Among trees that do not drop leaves, like Coast live oak, the tree is still entering dormancy. A botanist explained it to me this way: In Coast live oak’s dormancy, with less sunlight, leaves grab less energy and processes slow. Though hormones signal changes, leaves remain until, late in the spring, the tree will do it all at once. Within weeks, Coast live oak will shed old leaves while putting on new and beginning to bud with flowers. Coast live oak takes a while to get rolling in the spring unlike some other trees. In breaking it, the tree nods to its dormancy.

But shed leaves or hold them, among all oaks—or anyway those old enough to reproduce, generally at 20 years old or older—in fall, oaks also release their offspring into the world. And the acorn, like many seeds, is a masterpiece.
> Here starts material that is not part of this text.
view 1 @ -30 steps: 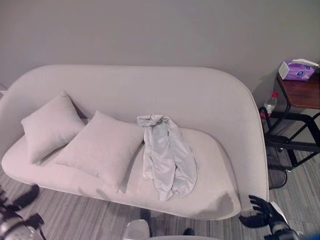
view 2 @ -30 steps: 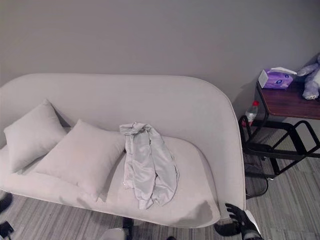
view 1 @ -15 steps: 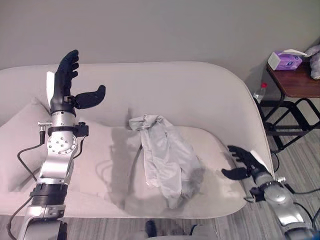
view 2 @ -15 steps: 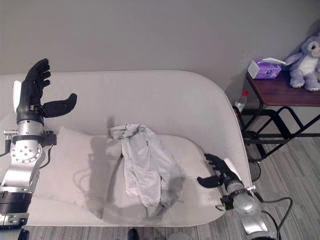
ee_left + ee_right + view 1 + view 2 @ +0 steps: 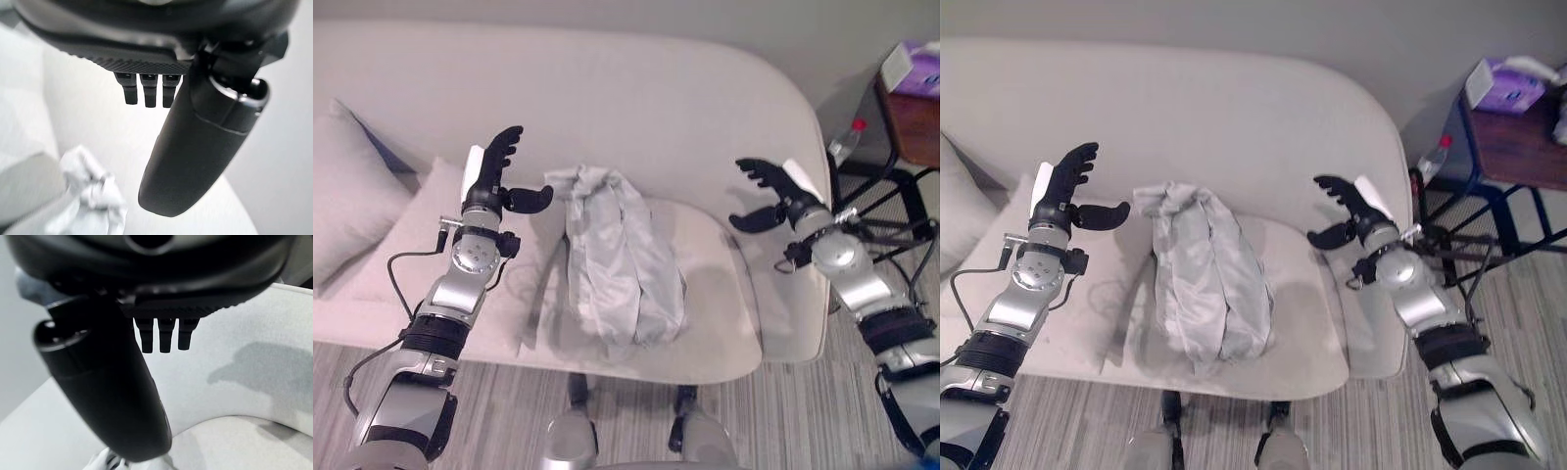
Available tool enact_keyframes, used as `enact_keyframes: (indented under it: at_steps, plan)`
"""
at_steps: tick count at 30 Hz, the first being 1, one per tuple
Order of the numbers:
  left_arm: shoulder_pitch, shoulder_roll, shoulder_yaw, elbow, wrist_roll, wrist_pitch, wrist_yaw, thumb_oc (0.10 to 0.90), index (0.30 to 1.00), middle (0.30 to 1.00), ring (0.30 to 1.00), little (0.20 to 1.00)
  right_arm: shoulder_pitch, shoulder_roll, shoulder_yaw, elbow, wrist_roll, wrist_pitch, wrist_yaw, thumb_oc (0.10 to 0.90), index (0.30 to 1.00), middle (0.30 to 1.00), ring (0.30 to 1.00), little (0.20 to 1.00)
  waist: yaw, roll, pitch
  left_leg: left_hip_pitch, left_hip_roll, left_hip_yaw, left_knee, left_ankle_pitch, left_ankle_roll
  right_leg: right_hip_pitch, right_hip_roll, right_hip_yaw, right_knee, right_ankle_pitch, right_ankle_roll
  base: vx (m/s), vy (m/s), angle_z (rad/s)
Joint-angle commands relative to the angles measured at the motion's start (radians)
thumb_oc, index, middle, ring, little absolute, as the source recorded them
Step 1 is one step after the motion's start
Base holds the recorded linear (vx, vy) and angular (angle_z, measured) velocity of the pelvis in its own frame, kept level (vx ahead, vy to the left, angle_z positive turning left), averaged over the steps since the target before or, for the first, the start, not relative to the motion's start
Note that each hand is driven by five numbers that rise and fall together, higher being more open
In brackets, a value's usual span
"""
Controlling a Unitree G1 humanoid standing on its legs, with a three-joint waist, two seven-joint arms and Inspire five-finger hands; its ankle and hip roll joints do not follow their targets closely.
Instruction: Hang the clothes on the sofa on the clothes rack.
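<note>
While the pale grey garment (image 5: 620, 259) is lying crumpled on the seat of the sofa (image 5: 705, 117), both hands are hovering above the cushion with nothing in them. The left hand (image 5: 489, 181) is hanging just beside the garment's collar end, fingers straight and thumb spread toward the cloth, not touching it. The right hand (image 5: 773, 191) is floating well apart on the garment's other side, near the sofa's curved arm, fingers relaxed and spread. Two cushions (image 5: 352, 196) are sitting beyond the left hand. Past the right hand, a bench (image 5: 1518, 147) is carrying a purple tissue box (image 5: 1500, 88), with a bottle (image 5: 1435, 157) beside it.
</note>
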State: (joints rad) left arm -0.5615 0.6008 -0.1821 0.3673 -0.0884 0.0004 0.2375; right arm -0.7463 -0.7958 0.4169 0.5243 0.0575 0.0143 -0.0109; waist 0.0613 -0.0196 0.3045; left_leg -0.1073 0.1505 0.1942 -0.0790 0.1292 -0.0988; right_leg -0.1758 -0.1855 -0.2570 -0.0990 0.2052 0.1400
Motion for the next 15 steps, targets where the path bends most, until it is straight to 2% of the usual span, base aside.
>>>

Solidly protected from the elements, inside each seed capsule is not only the genetic code to make a new tree, that may someday be hundreds of years old, each acorn comes packed with energy and nutrients. What we call the “meat” of the acorn is actually the new tree’s “sugary” first leaves, which the baby will use to emerge before putting on true leaves. An acorn has all that it needs, though only one in 10,000 will become a tree…
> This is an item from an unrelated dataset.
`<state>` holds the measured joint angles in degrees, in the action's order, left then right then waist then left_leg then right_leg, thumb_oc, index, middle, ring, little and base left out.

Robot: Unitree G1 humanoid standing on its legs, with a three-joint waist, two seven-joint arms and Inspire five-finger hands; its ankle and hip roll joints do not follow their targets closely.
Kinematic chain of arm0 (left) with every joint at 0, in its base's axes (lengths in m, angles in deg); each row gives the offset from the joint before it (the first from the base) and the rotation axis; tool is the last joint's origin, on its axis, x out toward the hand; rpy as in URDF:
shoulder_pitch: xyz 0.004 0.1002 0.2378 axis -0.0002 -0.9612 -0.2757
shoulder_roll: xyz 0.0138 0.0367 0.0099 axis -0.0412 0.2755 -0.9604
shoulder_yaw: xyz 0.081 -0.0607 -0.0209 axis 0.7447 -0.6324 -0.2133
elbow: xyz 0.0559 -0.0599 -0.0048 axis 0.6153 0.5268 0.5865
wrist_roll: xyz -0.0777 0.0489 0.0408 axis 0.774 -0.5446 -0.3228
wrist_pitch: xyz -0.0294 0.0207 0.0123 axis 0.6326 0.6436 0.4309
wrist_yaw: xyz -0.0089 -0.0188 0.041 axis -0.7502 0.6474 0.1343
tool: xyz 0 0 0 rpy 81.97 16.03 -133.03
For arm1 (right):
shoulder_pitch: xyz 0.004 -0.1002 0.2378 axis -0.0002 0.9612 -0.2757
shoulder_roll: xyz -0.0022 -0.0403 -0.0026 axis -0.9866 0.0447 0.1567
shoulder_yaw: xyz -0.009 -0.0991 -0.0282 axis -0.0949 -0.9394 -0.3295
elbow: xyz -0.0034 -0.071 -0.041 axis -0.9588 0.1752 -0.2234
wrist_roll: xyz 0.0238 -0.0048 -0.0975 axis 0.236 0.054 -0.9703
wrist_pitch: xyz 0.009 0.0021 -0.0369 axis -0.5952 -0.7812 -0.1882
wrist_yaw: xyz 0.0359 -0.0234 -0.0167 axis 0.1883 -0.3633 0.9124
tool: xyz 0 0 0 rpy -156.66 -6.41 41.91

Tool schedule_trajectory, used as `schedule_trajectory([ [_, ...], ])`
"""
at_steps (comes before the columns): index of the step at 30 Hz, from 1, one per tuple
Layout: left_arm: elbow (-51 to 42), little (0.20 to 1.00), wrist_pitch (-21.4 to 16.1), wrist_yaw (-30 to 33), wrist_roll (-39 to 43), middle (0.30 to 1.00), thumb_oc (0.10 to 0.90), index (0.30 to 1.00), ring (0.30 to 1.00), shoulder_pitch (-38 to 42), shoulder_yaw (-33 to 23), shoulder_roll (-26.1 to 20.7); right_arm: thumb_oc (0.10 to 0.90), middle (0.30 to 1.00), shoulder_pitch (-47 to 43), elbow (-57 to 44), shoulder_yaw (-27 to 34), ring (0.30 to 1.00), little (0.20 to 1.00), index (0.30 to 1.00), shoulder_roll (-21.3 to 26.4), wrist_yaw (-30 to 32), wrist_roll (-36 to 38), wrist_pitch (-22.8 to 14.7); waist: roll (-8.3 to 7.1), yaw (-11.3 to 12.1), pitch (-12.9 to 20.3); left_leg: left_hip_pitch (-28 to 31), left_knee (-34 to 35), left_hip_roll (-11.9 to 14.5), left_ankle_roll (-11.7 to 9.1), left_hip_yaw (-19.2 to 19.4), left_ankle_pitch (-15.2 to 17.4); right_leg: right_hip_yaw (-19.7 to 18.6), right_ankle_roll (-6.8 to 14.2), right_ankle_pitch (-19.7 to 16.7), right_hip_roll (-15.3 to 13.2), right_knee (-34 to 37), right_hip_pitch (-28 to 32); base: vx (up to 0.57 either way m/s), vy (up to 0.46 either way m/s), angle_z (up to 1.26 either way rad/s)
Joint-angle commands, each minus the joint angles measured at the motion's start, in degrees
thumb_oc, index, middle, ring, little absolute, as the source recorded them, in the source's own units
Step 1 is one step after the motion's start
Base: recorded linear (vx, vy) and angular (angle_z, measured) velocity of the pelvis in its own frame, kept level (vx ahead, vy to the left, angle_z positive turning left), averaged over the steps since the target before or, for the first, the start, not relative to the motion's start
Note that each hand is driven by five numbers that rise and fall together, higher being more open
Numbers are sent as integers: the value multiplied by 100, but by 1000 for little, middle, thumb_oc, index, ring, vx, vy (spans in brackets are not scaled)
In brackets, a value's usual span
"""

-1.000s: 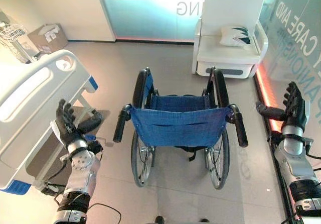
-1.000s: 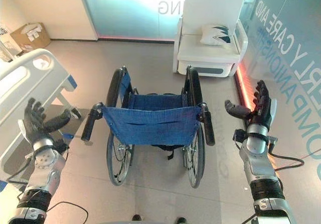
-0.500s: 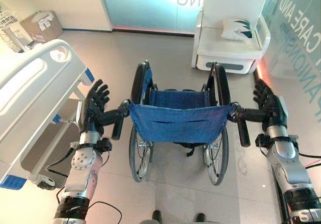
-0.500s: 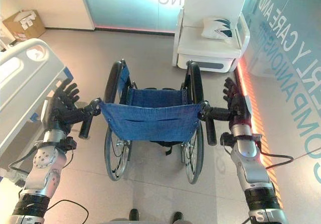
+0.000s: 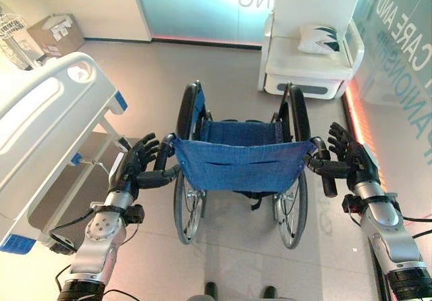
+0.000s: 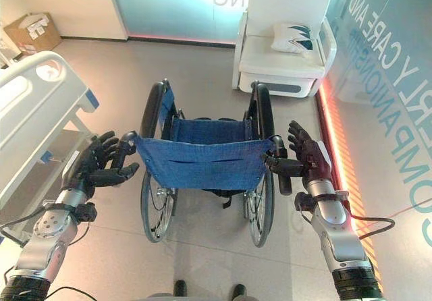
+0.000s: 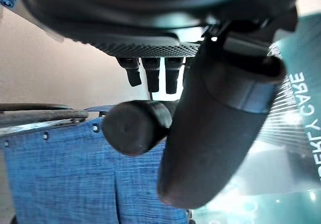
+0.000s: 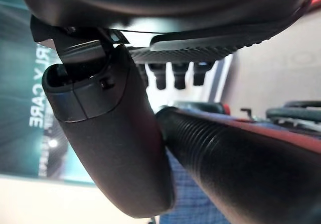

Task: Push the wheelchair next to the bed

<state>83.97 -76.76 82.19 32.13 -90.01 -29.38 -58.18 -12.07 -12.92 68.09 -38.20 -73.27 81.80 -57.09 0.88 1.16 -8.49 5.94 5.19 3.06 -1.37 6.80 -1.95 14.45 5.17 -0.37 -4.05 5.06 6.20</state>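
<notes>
The left robot hand (image 5: 138, 168) is at the wheelchair's left push handle (image 5: 163, 158), fingers loosely spread, thumb beneath, not clenched; the right robot hand (image 5: 347, 160) likewise cradles the right push handle (image 5: 325, 175), released; the blue wheelchair (image 5: 241, 166) stands mid-floor, the bed (image 5: 47, 122) at its left, apart.

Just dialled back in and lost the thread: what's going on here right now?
The robot stands behind the blue wheelchair. Its left hand and right hand are open, each set against one of the black push handles but not yet curled round it. The bed lies to the robot's left.
</notes>
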Motion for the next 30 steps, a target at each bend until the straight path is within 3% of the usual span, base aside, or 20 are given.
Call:
schedule_trajectory([
  [1,-208,900,-386,284,-245,900,800,900,900,621,-104,-537,800,900,-444,-432,5,900,900,900,502,59,-484,-95,-137,-34,246,6,-58,-325,289,127,342,-128,153,151,-40,-504,-256,0,0,0],
  [5,53,900,-384,483,-186,900,800,900,900,830,96,-492,800,900,-579,-290,-160,900,900,900,557,15,-525,103,-166,-51,245,10,-68,-323,285,146,338,-142,162,146,-40,-518,-260,0,0,0],
  [12,660,900,-276,957,-186,900,800,900,900,1507,612,-496,800,900,-1205,325,-611,900,900,900,814,657,-1287,897,-207,-96,242,29,-84,-335,288,165,347,-195,173,131,-16,-542,-268,-6,-13,-4],
  [18,1064,900,191,1071,-384,900,800,900,900,2069,897,-708,800,900,-1727,533,-928,900,900,900,916,600,-1519,1541,-185,-134,201,53,-120,-349,297,185,363,-246,156,158,3,-585,-256,-4,-3,-2],
  [23,1490,900,482,1007,-634,900,800,900,900,2359,1056,-915,800,900,-2057,647,-1201,900,900,900,1006,252,-1621,2268,-187,-136,166,31,-159,-354,300,193,375,-266,147,165,6,-597,-260,0,0,0],
  [30,1865,900,1020,848,-1142,900,800,900,900,2523,1234,-1253,800,900,-2336,1132,-1361,900,900,900,1244,178,-2319,3368,-211,-89,105,1,-199,-352,318,200,394,-277,141,171,15,-616,-263,0,0,0],
])
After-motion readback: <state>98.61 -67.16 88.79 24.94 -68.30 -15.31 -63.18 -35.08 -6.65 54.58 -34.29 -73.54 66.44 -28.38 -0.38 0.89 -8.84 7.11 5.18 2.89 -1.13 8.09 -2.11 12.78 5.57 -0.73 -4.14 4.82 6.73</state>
So, right now, in each oak, resources are pulling in, receding into a vast root system, deeper than the oak is tall, and wider than it is wide, below. Some have said if you could take, unravel, and lay end to end the roots of a 15-year-old oak, it would stretch five miles. Add the filament-like mycorrhizal fungi attached everywhere to oak’s roots and it might span half Earth. This deep “tree beneath the tree“ that you do not see is really the tree’s winter home. And here, even with less of the sun’s energy, the oak will store much of its energy and nutrition through the coming months, with the help of mycorrhizal fungi continuing to extract water and minerals from the soil. The vast, latticed network of roots is also oak tree’s stronghold connection to earth; roots evolved to keep the oak standing year after hundreds of years through whatever may occur above when less actively collecting energy—bitter cold, wind, drought, even fire—deep below.  And this begins the story of we’aashar, one of the many Tongva words meaning “oak tree,“ these magnificent beings millennia older than we, in their home… though at present, an estimated 31% of the world’s oak species are threatened with extinction.